Alexander E. Conlyn, Asst. Atty. Gen. (Marshall Coleman, Atty. Gen., on brief), for appellee.

Before CARRICO, C. J., and HARRISON, COCHRAN, POFF, COMPTON, THOMPSON and STEPHENSON, JJ.

POFF, Justice.

Defendant Larry Alston Manley appeals from a judgment confirming the verdict of a jury which convicted him as an accessory after the fact to robbery. The dispositive question here is whether the evidence was sufficient to support the verdict.

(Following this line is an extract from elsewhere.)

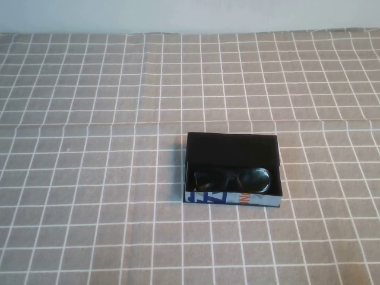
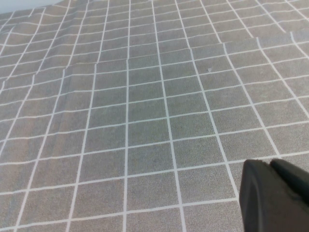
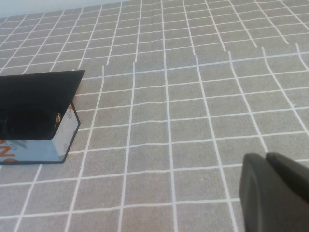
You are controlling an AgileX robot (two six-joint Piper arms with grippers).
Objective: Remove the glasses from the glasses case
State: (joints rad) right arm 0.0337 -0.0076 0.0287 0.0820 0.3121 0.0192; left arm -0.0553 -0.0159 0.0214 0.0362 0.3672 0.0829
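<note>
The glasses case [image 1: 233, 146] is an open black box with a white front side printed in blue and orange, a little right of the table's middle. The black glasses [image 1: 233, 179] lie inside it along the near wall. In the right wrist view the case [image 3: 38, 87] shows off to one side, the glasses [image 3: 29, 123] dark inside it. My right gripper [image 3: 268, 157] is shut and empty, hovering over bare cloth well away from the case. My left gripper [image 2: 268, 163] is shut and empty over bare cloth. Neither gripper shows in the high view.
A grey tablecloth with a white grid [image 1: 95, 178] covers the whole table, with a fold line across the middle. A pale wall [image 1: 190, 15] runs along the far edge.
</note>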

The evidence bearing on that question, summarized in narrative form, shows that Manley invited Bruce Morris and Darryl Wilson to join him in a ride in his black van one night following a high school basketball game. The three young men, who were only casually acquainted, were riding around, talking about basketball, drinking beer, and listening to music on the van's radio. At his companions' request, Manley stopped at several stores to buy beer and gasoline. In Petersburg, Morris and Wilson robbed a storekeeper. They did the same at a store in Chesterfield County. Wilson,[222 Va. 644] who had pleaded guilty to the Petersburg robbery, testified at Manley's trial that, on both occasions, Manley remained in the van, knew nothing in advance about their plans, was told nothing about the robberies after they occurred, and was given none of the fruits of the crimes. Manley testified to the same effect.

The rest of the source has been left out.